─── RAW DATA

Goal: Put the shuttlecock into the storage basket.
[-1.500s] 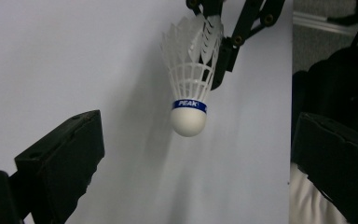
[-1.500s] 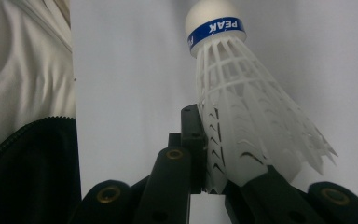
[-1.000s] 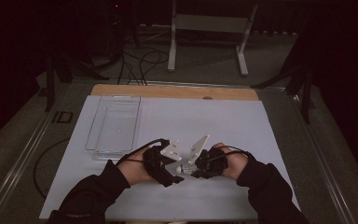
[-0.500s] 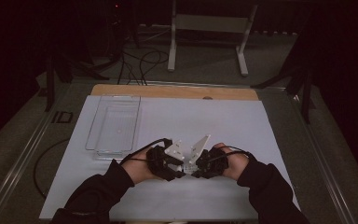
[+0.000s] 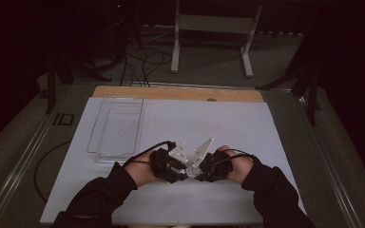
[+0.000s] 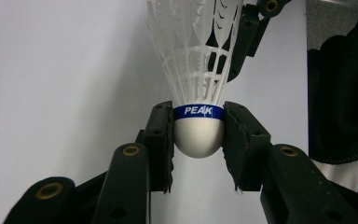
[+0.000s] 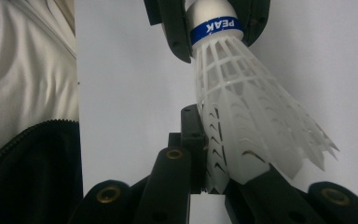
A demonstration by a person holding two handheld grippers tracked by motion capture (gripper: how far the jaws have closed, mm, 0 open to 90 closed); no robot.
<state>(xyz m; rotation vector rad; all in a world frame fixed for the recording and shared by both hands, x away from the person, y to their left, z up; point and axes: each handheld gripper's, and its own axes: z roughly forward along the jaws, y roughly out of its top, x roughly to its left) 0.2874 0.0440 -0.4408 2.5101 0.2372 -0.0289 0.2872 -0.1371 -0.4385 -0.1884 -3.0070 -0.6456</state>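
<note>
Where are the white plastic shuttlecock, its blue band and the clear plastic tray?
White plastic shuttlecock (image 6: 198, 135), left gripper view, rounded cork.
Blue band (image 7: 216, 27), right gripper view, lettered middle.
Clear plastic tray (image 5: 116, 124), high view, its floor.

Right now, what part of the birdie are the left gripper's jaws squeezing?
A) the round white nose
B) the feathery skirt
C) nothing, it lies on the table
A: in the left gripper view, the left gripper has both black jaws pressed against the round white nose of the shuttlecock, just below its blue band.
</note>
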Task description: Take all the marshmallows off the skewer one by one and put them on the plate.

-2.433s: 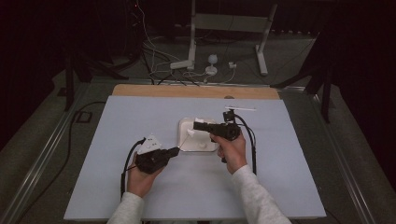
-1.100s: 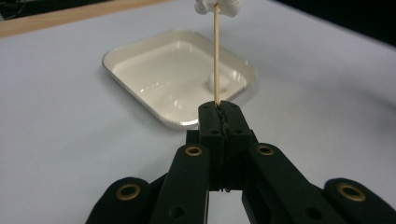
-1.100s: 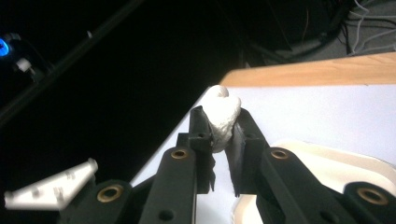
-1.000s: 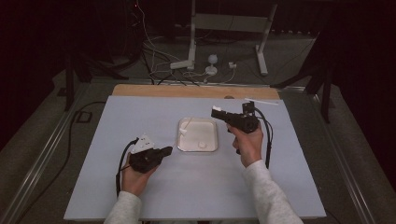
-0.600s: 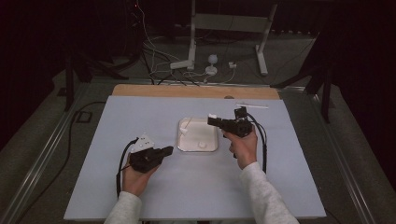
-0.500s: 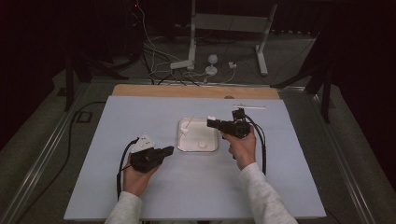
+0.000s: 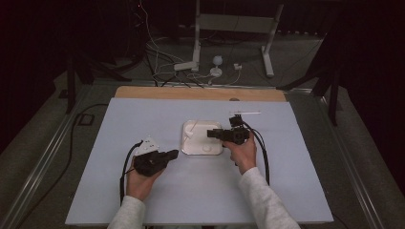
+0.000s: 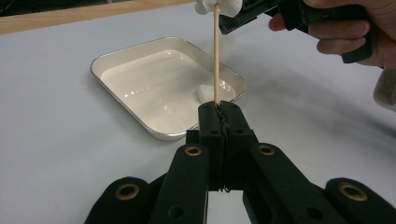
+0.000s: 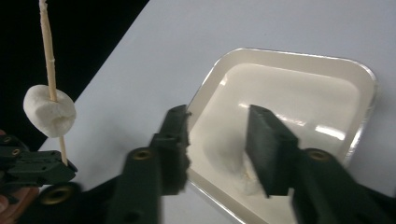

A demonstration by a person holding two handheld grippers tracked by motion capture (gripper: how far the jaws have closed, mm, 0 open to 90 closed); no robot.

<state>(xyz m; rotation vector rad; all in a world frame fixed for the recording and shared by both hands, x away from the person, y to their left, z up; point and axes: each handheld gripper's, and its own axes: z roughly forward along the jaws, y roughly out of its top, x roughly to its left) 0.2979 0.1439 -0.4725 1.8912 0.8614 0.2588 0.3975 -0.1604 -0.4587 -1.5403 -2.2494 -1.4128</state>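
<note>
Marshmallow (image 9: pixel 49 112) now skewered, tray (image 7: pixel 188 149) emptier

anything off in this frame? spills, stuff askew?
Nothing spilled or damaged. The left gripper holds the skewer upright with one marshmallow on it. Another marshmallow lies in the tray, below the open right gripper.

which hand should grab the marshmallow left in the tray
Right. Its tongs are open, hanging over the marshmallow in the tray. The left tongs are shut on the skewer, so that hand is busy.
</note>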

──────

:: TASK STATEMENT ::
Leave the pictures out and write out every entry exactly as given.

:: SOLUTION TO THIS PROBLEM ::
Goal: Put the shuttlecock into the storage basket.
[-1.500s] 
[-1.500s] 
[-1.000s] 
[-0.500s] 
[+0.000s] 
[+0.000s] 
[+0.000s] 
A demonstration by a person holding two handheld grippers tracked by motion capture (gripper: how far the jaws have closed, mm, 0 open to 90 closed); no robot.
<state>(xyz m; rotation vector rad; all in a world frame fixed for the recording and shared by both hands, x away from the person, y to their left, z up; point and axes: each handheld gripper's, and its own axes: z roughly forward along the jaws, y roughly out of its top, x roughly to its left) 0.2874 0.0440 -0.4408 2.5101 0.2372 -0.0289 0.2872 -0.1371 -0.4385 -0.1884 -3.0070 -0.6456</state>
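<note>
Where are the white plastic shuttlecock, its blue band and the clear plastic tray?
White plastic shuttlecock (image 6: 198, 135), left gripper view, rounded cork.
Blue band (image 7: 216, 27), right gripper view, lettered middle.
Clear plastic tray (image 5: 116, 124), high view, its floor.

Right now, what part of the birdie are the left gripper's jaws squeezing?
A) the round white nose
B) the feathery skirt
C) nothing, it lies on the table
A: in the left gripper view, the left gripper has both black jaws pressed against the round white nose of the shuttlecock, just below its blue band.
</note>
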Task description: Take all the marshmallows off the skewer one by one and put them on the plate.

-2.433s: 
-1.100s: 
-1.100s: 
-1.000s: 
-0.600s: 
-0.500s: 
+0.000s: 
+0.000s: 
+0.000s: 

A demonstration by a person holding two handheld grippers tracked by motion capture (gripper: how far the jaws have closed, mm, 0 open to 90 closed); no robot.

<state>(xyz m; rotation vector rad; all in a world frame fixed for the recording and shared by both hands, x away from the person, y to their left, z up; point and axes: each handheld gripper's, and its own axes: z roughly forward along the jaws, y roughly out of its top, x roughly to its left) 0.2979 0.1439 -0.4725 1.8912 0.8614 0.2588 0.3975 -0.1604 -0.4587 -1.5403 -2.2494 -1.4128</state>
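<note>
Marshmallow (image 9: pixel 49 112) now skewered, tray (image 7: pixel 188 149) emptier

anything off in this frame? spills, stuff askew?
Nothing spilled or damaged. The left gripper holds the skewer upright with one marshmallow on it. Another marshmallow lies in the tray, below the open right gripper.

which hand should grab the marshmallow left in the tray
Right. Its tongs are open, hanging over the marshmallow in the tray. The left tongs are shut on the skewer, so that hand is busy.
</note>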

Here the exercise is finished.